╔══
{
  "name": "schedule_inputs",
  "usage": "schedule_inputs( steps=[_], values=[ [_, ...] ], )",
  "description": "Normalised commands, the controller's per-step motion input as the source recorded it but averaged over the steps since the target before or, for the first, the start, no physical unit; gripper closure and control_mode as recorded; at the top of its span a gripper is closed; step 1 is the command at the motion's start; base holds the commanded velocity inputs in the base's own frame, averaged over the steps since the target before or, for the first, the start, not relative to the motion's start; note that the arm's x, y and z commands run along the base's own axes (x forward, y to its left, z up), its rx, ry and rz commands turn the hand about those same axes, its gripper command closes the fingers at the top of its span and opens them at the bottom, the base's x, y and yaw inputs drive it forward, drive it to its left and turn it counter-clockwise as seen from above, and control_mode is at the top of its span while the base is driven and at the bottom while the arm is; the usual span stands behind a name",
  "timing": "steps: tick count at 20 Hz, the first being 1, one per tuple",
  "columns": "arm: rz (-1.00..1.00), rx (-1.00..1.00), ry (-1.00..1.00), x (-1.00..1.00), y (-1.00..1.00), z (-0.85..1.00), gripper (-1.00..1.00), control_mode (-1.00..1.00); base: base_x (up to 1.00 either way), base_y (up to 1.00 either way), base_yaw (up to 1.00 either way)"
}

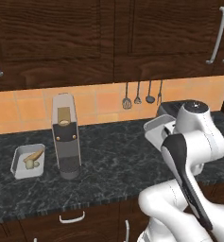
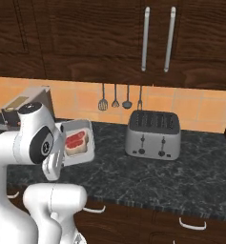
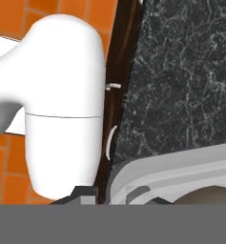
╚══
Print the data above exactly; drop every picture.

{
  "name": "schedule_inputs",
  "usage": "schedule_inputs( steps=[_], values=[ [_, ...] ], )",
  "description": "Normalised commands, the controller's per-step motion input as the source recorded it but averaged over the steps since the target before or, for the first, the start, no physical unit; gripper closure and control_mode as recorded; at the top of its span a gripper is closed; step 1 is the command at the motion's start; base holds the commanded velocity inputs in the base's own frame, averaged over the steps since the target before or, for the first, the start, not relative to the motion's start; note that the arm's x, y and z commands run along the base's own axes (x forward, y to its left, z up), its rx, ry and rz commands turn the hand about those same axes, its gripper command closes the fingers at the top of its span and opens them at the bottom, the base's x, y and yaw inputs drive it forward, drive it to its left and turn it counter-clockwise as seen from above, and control_mode is at the top of its span while the base is driven and at the bottom while the arm is; the usual span stands behind a name",
  "timing": "steps: tick count at 20 Hz, the first being 1, one per tuple",
  "columns": "arm: rz (-1.00..1.00), rx (-1.00..1.00), ry (-1.00..1.00), x (-1.00..1.00), y (-1.00..1.00), z (-0.85..1.00), gripper (-1.00..1.00), control_mode (-1.00..1.00); base: base_x (up to 1.00 either way), base_y (up to 1.00 either way), base_yaw (up to 1.00 either way)"
}

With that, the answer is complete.